Top Stories

January 14, 2022


Carbon offset prices set to increase 50-fold by 2050

Market research provider BloombergNEF (BNEF) has forecasted that carbon offsetting prices could reach highs of up to $120 per tonne by 2050, up from $2 and $3 in 2021. The findings have been published in its Long-Term Carbon Offset Outlook report, with projections estimating that carbon offset prices could see a moderate increase to an average of $47 per tonne in 2050, assuming efforts to improve carbon credit quality are not sufficient. Persistent issues include double-counting and inefficient offsetting schemes. However, if markets are restricted to just credible removal-based offsets, BNEF predicts there will not be enough supply to match surging demand. This could result in a scenario where credits rise to $224 per tonne by 2029 before falling to $120 per tonne in 2050 as carbon capture technologies mature. (edie)


Bank of England tells banks to quantify climate risks properly

The Bank of England (BoE), the UK’s central bank authority, has told banks that they must be “ambitious” in properly quantifying risks from climate change or face intervention by regulators if they fall short. In a letter to bank CEOs, the BoE said banks should pay attention to how they incorporate climate-related risks into business strategies and stressed that climate risk was a supervisory priority for the coming year. The BoE said that most banks were focused on the business opportunities presented by climate change despite the increasing business risks involved. Foreign banks with branches in London will also be expected to focus on climate change, with the BoE saying it would increase its engagement with their home state supervisors on this issue. (Reuters)


EU faces investor backlash as gas headed for green rulebook

Major investors belonging to the Institutional Investors Group on Climate Change (IIGCC), have voiced strong opposition to the EU’s plans to include natural gas in its green taxonomy rulebook. The IIGCC – which includes asset management arms of JPMorgan Chase and Goldman Sachs, and oversees around €50 trillion in assets – argues that the decision risks undermining efforts to reach climate neutrality by 2050. In a letter sent to EU member state representatives, lawmakers and the European Commission President, the IIGCC argues that the inclusion of natural gas would undermine the EU’s ambitions to set international “science-based standards for classifying sustainable economic activities”. The European Commission has proposed including gas in the EU’s green taxonomy to help central and Eastern European countries within the bloc shift away from more carbon intensive coal. (Bloomberg)*


Foreign workers criticise UK post-Brexit farm labour scheme

According to a UK government review, seasonal workers in the UK on a post-Brexit pilot scheme to harvest fruit and vegetables were subjected to “unacceptable” welfare conditions. Issues cited by workers included a lack of health and safety equipment, racism, and accommodation without bathroom facilities, running water, or kitchen space. The seasonal workers pilot scheme was launched in 2019 due to labour shortage concerns post-Brexit.

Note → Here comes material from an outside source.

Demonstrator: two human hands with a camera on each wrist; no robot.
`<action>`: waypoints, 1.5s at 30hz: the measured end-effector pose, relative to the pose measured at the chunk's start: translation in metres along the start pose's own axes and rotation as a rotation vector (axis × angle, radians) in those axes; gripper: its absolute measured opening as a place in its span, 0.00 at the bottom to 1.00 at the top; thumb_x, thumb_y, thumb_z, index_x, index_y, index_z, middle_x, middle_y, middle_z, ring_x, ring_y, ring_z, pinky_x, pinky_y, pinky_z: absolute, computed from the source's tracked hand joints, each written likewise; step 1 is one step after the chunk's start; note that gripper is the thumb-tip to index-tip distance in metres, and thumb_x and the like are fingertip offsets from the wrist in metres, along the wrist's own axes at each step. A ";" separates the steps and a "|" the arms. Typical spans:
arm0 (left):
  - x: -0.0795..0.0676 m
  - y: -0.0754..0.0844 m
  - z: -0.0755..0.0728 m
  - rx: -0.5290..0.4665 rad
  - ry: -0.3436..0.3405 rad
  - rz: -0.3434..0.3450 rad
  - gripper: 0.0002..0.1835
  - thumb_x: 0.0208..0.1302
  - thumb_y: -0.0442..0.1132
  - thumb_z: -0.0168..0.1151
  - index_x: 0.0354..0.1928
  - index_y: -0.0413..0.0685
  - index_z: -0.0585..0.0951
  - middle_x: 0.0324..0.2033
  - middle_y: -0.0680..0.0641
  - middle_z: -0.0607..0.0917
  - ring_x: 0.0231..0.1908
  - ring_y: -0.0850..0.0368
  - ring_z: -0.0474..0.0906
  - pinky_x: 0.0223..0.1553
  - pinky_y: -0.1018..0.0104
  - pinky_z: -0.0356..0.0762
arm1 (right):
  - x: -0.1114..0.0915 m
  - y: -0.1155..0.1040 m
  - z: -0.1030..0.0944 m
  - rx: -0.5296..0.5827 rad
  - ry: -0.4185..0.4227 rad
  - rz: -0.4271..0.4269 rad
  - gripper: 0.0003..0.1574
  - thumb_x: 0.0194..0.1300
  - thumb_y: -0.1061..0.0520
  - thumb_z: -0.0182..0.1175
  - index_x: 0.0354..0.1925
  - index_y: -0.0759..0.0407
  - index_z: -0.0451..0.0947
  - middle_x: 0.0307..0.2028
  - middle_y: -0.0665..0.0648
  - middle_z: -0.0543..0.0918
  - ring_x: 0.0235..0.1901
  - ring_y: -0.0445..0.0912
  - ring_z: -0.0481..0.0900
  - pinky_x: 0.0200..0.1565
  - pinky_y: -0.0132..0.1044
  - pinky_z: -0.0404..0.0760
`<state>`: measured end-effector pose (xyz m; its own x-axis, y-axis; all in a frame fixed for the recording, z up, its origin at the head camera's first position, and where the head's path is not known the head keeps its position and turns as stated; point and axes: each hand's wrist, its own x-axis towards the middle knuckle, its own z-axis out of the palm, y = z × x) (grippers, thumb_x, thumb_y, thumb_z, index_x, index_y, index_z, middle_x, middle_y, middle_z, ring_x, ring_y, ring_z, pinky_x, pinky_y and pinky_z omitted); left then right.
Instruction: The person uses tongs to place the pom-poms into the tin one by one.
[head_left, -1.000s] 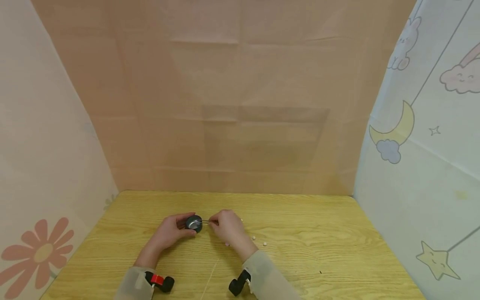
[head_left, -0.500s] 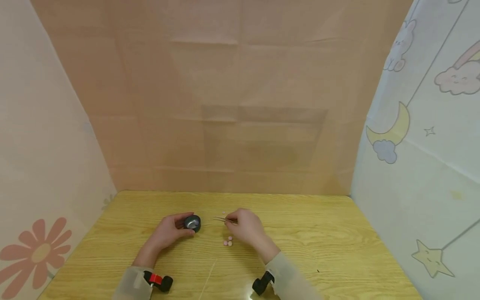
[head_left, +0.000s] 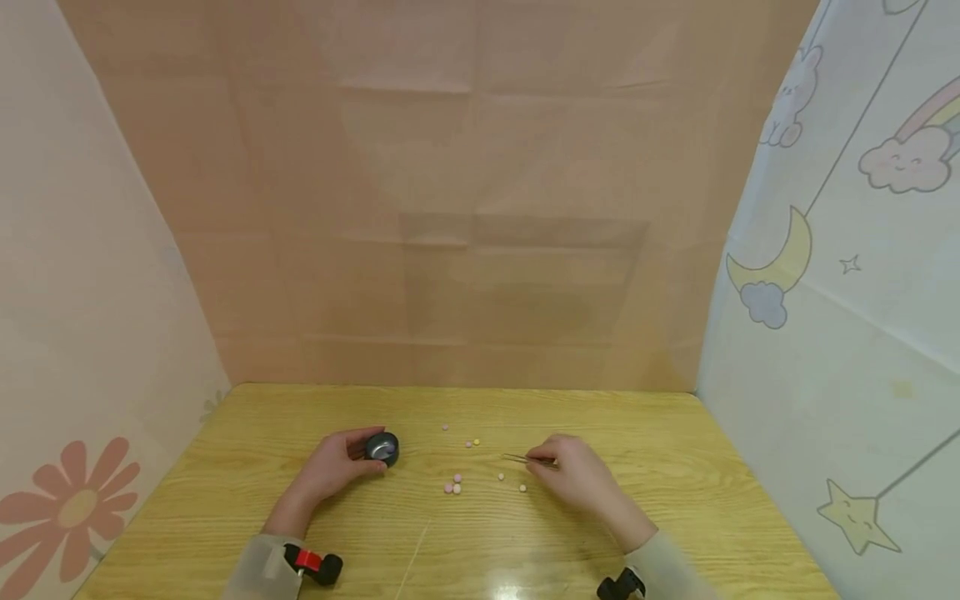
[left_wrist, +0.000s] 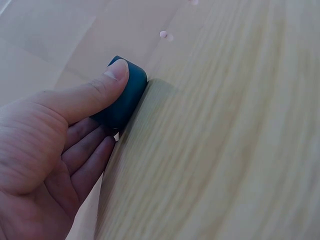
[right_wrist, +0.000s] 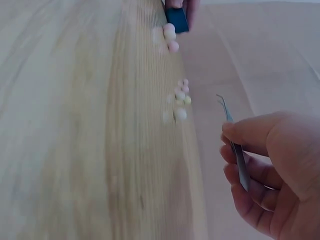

The survey found that many of the 2,481 workers under the scheme had not been given employment contracts in their native language, lacked health and safety equipment and were subject to unfair treatment by farm managers. The findings have raised concerns that conditions for foreign workers in the UK’s agricultural sector have not improved in recent years, despite commitments to crackdown on exploitative conditions. (The Guardian)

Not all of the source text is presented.